Jérôme Lavrilleux menace de "parler" s'il est exclu de l'UMP

Publié à 07h23, le 29 août 2014 , Modifié à 07h26, le 29 août 2014

Jérôme Lavrilleux menace de "parler" s'il est exclu de l'UMP

L'exclusion de Jérôme Lavrilleux de l'UMP traine depuis deux mois. Et, comme le raconte Le Parisien de ce 29 août, le tout nouveau eurodéputé bataille pour qu'il n'en soit rien. Celui qui déclarait déjà mi-juillet qu'il ne se laisserait "pas écrabouiller" après l'affaire de double comptabilité pendant la campagne présidentielle de Nicolas Sarkozy, réitère ses menaces ce vendredi :

Pour le moment, je me tais. Mais si on m'exclut de ce parti auquel j'appartiens depuis vingt-cinq ans, alors je reprendrai ma liberté de parole et je parlerai.

Le même Jérôme Lavrilleux à propos duquel Jean-François Copé avait lancé fin juin, selon le Canard enchainé :

Vous virez Lavrilleux, soit, mais faites gaffe, c'est une grenade dégoupillée. Vous feriez bien de la manier avec précaution.

Pour ne pas être exclu de son parti, Jérôme Lavrilleux a obtenu le report de la commission des recours qui aurait dû statuer sur son sort ce vendredi. Une commission, comme le souligne Le Parisien, qu'il avait lui même saisie pour contester la légalité de la procédure d'exclusion. Pour l'élu, que le groupe conservateur au Parlement européen aimerait également exclure, "la sagesse serait tout simplement qu'on oublie toute cette procédure" interne à l'UMP.
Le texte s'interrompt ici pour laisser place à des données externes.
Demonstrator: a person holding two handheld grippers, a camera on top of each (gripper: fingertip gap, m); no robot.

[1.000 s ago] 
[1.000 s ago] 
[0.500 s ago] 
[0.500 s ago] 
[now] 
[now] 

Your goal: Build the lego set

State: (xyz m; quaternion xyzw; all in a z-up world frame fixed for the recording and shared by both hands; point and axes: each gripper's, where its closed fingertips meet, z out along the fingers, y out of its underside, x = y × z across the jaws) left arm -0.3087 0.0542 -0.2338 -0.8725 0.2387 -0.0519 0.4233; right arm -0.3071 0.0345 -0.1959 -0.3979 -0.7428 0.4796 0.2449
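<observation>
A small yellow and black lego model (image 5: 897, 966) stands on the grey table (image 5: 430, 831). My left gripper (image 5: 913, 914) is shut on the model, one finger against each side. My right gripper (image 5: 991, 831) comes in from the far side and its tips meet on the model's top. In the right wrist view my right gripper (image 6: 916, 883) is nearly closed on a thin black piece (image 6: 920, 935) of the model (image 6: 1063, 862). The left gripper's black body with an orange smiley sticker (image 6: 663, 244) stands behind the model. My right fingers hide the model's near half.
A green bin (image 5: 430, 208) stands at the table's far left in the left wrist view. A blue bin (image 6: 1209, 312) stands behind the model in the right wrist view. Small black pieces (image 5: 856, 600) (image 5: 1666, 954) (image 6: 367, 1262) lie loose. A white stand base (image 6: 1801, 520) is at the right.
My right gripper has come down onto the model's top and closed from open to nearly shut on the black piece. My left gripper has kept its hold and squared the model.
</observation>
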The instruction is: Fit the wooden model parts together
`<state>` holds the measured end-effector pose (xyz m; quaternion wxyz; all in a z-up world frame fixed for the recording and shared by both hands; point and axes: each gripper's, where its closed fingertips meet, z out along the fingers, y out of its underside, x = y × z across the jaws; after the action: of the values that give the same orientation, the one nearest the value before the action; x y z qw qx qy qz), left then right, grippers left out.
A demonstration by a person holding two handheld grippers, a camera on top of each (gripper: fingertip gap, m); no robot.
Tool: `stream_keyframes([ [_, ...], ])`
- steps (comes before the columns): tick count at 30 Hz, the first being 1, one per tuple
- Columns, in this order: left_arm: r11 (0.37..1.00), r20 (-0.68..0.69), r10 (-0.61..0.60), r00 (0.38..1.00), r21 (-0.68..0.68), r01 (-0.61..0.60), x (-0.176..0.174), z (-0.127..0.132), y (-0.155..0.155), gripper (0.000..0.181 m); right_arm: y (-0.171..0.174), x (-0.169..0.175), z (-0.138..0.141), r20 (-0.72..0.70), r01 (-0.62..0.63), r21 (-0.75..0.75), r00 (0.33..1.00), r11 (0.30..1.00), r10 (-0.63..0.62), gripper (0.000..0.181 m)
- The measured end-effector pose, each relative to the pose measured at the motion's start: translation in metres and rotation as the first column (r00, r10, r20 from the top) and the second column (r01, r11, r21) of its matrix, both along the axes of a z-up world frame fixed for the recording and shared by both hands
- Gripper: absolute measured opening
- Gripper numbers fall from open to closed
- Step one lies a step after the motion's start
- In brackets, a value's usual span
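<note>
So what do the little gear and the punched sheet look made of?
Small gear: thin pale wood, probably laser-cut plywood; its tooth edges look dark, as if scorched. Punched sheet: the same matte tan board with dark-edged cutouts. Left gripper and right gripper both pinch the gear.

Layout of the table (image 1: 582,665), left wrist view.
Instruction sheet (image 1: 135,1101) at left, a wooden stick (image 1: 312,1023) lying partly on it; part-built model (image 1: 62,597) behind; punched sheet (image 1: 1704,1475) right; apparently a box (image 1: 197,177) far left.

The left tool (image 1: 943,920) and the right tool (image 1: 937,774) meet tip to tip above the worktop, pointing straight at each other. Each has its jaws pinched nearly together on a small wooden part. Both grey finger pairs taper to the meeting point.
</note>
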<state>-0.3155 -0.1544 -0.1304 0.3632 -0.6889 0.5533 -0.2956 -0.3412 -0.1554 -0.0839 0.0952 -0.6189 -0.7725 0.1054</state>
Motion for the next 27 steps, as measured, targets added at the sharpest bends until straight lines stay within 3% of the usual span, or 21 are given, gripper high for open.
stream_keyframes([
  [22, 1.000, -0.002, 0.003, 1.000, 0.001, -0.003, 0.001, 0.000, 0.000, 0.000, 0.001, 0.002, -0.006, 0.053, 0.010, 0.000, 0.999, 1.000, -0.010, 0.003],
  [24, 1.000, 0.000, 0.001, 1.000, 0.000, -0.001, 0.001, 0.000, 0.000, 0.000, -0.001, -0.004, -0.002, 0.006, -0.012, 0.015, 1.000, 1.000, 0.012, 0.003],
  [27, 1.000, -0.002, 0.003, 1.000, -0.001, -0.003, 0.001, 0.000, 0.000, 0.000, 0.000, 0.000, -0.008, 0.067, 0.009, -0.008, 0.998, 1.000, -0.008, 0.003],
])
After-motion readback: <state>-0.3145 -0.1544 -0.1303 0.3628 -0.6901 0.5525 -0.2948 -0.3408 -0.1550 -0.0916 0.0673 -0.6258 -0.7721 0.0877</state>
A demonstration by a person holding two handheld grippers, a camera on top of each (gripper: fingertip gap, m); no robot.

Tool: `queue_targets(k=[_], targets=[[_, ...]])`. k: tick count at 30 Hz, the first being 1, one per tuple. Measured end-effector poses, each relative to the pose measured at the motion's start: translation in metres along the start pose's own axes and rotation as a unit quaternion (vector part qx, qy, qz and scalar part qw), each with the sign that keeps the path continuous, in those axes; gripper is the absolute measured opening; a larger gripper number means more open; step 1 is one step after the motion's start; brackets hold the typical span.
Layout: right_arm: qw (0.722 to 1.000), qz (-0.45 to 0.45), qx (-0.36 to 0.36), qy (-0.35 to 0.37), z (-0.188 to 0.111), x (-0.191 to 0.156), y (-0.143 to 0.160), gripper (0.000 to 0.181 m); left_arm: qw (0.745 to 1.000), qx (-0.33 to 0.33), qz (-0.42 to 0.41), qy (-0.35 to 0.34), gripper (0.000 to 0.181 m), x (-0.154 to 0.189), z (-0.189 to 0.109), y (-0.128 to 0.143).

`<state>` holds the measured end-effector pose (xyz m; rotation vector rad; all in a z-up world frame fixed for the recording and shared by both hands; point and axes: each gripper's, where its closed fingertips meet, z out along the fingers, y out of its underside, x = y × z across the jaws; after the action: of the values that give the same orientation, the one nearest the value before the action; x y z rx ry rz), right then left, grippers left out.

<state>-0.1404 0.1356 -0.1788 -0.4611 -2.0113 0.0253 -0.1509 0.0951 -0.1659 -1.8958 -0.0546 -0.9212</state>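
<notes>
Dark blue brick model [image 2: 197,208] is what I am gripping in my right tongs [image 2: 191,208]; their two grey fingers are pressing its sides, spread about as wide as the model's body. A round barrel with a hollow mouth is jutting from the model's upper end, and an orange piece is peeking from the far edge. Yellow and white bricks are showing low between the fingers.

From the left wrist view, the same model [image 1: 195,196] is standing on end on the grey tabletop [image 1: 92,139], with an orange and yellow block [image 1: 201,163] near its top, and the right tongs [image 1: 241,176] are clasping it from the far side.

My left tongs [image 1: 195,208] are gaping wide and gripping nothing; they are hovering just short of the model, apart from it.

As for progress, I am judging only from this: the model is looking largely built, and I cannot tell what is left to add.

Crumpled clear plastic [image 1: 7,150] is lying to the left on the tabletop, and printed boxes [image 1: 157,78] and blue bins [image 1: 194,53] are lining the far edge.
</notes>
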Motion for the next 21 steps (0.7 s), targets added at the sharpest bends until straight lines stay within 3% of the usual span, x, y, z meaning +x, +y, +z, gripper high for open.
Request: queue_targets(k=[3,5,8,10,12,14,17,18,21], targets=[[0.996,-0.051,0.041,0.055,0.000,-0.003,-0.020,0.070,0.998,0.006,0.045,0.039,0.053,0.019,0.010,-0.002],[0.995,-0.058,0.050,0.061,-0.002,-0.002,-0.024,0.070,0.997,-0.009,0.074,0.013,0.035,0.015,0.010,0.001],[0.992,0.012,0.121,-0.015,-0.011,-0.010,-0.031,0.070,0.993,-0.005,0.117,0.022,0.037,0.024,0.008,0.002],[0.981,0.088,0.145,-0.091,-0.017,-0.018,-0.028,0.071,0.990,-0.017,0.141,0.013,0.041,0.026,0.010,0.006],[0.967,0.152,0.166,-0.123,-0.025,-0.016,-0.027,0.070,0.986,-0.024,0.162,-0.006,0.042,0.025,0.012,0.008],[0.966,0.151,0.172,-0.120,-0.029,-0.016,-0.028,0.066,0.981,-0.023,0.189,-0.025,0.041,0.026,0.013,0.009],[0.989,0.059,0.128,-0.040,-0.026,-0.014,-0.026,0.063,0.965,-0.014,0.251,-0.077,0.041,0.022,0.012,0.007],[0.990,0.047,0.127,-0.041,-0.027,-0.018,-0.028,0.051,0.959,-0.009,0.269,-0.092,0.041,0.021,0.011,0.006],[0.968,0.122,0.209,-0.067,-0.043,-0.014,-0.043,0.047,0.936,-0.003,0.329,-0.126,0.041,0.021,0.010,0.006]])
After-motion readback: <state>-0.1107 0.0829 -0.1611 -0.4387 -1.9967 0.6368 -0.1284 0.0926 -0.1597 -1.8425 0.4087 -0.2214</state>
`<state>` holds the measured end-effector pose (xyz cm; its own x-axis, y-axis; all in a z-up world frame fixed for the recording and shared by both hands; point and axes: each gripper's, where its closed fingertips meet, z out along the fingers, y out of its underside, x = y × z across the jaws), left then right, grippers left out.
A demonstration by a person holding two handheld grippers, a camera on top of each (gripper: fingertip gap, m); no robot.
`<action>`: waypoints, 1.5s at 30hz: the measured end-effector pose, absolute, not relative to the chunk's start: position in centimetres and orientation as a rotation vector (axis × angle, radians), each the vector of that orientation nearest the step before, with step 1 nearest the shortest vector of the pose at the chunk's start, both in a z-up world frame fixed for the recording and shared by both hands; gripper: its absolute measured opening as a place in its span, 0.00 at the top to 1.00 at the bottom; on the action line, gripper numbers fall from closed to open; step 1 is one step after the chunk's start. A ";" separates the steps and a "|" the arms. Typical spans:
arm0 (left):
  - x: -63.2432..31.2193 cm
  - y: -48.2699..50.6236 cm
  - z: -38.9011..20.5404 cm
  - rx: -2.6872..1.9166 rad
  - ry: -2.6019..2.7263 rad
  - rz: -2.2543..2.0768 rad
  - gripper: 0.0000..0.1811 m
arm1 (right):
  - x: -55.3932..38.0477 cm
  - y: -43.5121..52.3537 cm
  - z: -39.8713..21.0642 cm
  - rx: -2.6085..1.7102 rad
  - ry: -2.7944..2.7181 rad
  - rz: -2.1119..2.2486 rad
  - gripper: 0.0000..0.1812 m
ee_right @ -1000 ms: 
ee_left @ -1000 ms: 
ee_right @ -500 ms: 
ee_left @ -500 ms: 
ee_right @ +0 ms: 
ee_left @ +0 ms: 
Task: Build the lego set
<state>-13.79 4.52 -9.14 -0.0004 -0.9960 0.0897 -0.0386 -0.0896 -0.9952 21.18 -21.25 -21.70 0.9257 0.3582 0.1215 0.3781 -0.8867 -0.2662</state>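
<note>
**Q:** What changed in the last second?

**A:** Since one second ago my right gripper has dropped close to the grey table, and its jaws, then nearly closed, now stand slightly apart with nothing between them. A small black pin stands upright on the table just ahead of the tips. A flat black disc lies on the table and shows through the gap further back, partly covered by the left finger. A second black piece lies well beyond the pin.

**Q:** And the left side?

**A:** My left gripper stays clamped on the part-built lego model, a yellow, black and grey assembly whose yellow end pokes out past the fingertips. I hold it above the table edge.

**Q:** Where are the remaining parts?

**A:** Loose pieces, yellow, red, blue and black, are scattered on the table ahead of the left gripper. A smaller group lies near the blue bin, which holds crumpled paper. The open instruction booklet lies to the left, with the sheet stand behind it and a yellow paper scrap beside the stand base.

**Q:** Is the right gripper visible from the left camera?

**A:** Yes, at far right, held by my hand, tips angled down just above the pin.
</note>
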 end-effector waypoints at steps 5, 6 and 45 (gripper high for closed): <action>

Lui qui a reconnu des "dérapages" financiers lors de la campagne de 2012 l'a déjà dit :

Je ne serai pas le type qui paiera pour tous. Je suis un des rares à avoir eu le courage d'assumer certaines choses mais je ne serai pas le gentil mouton que l'on peut amener à l'abattoir sans rien dire.